Quince días llevaba con el televisor prendido mientras papi se moría, y yo viéndola, negándome a creer.
– ¿Qué ves? -le pregunté.
– Una telenovela muy buena con una mujer muy mala.
– La mala sos vos -le dije, y fue lo último que le dije porque no le volví a hablar.
Acto seguido le apagué el asqueroso aparato. El consabido «hijueputa» esta vez no me lo dijo ni le mandó a nadie que se lo volviera a prender: creo que por fin captó en su cabecita hueca que su marido, su sirvienta, se le estaba yendo. Yo no soy novelista de tercera persona y por lo tanto no sé qué piensan mis personajes, pero esta vez, por excepción, si les voy a decir en qué pensó la mala de la telenovela: «¿Y ahora a cuál de los que quedan voy a agarrar de sirvienta?». Eso fue lo que pensó en su almita negra la Loca, y si no que me desmienta Dios.
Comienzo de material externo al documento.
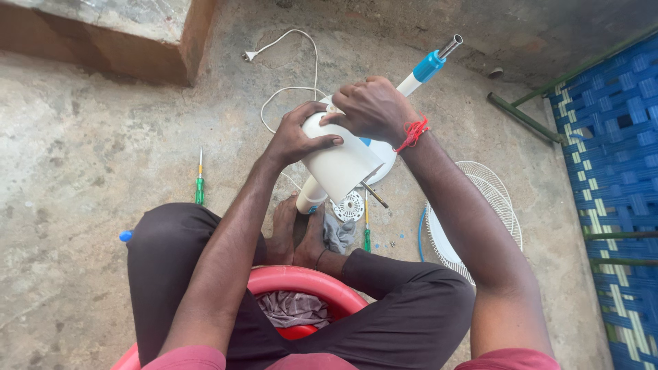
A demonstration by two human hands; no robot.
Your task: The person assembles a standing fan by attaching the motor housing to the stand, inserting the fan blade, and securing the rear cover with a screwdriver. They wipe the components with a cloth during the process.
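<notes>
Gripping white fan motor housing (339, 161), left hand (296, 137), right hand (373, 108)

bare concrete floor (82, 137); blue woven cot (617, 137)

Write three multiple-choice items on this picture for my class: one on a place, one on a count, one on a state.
1. Where does the wire fan guard lie?
A. on the floor by the person's right leg
B. on the ledge
C. in the red tub

2. How many green-handled screwdrivers lie on the floor?
A. one
B. two
C. four

3. How is the white fan housing held?
A. by both hands
B. by one hand
C. by neither

Answers:
1 A, it rests flat on the concrete there.
2 B, one far left, one under the housing.
3 A, left hand and right hand grip it.
</notes>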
Los quince días siguientes transcurrieron en silencio, en un ir y venir compungido de hijos, de nueras, de yernos y de nietos. Unos llegaban, otros salían: Aníbal, Manuel y Gloría con sus familias; Darío que había venido de Bogotá; Marta que había venido de Cali; Carlos que había venido de las montañas dándole una tregua a su amor; y yo que había venido de este país donde vivo, el de la mente impenetrable y las intenciones abstrusas. Ah, pero se me olvidaba en este recuento apurado de la gran familia lo más importante, sus dos pilares sin los cuales se derrumbaría la casa: la Loca y su engendro del Gran Güevón que de día en día, mientras papi se moría, se iba apoderando de ella: de un cuarto, del otro, del otro, del piso, del techo, del piano, del televisor, profanando con sus pies enormes y su mente obtusa, patas de cabra, hasta la sagrada voluntad de los muertos.